I was expecting some lip,
but she looked me in the eye and didn’t talk. She was giving me her
full attention and I was glad. It had already been a long night,
and it wasn’t even late.
When Hazel came in a minute
later, we ordered steaks and potatoes. Candi ordered a glass of
wine, and I ordered coffee, Black.
Hazel also sold us on a
Buckeye Brownie, a sinful concoction for couples (which me and
Candi weren’t) consisting of a warm brownie, 2 scoops of vanilla
ice cream with hot fudge, peanut butter, caramel, whipped cream,
nuts, and cherries served on one plate with two spoons. She calls
it a couple’s dessert.

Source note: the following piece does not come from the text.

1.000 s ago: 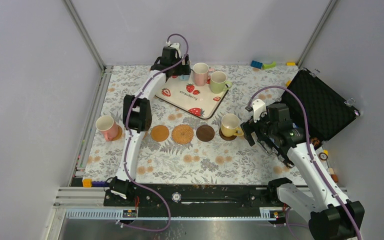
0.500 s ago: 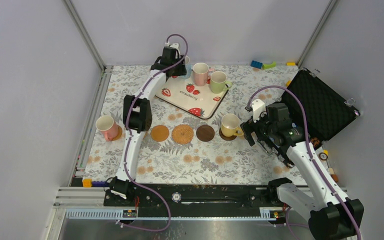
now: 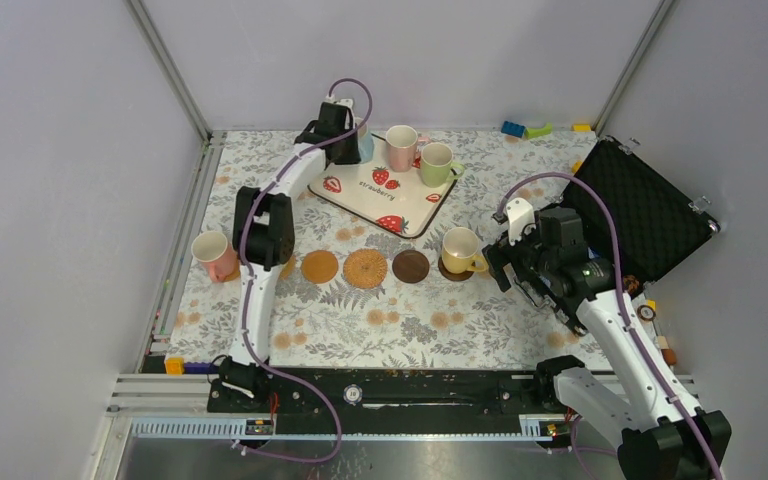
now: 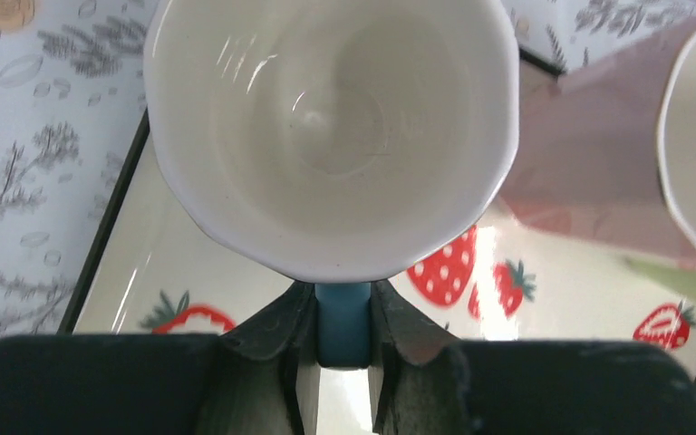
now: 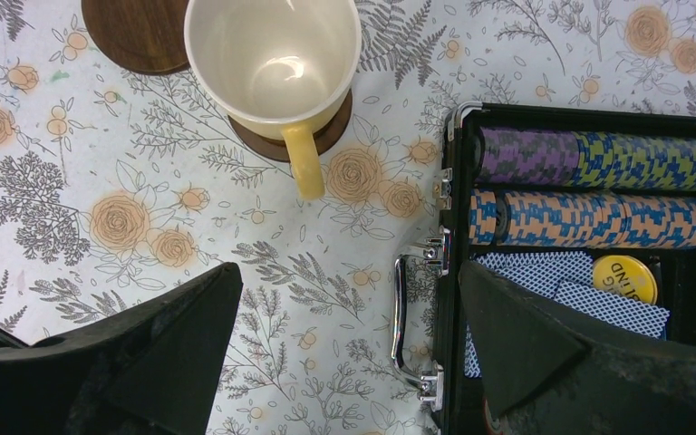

The idea being like a milkshake with two
straws, only for people who are really into each other.
“
By now, I’m sure you don’t
want to hear anything I have to say,” she took the words right out
of my mouth, “but you have to understand, I’ve tried to stay out of
the mess The Outfit runs in Pleasant Hill, but now things have
gotten to the point where I need to get out.”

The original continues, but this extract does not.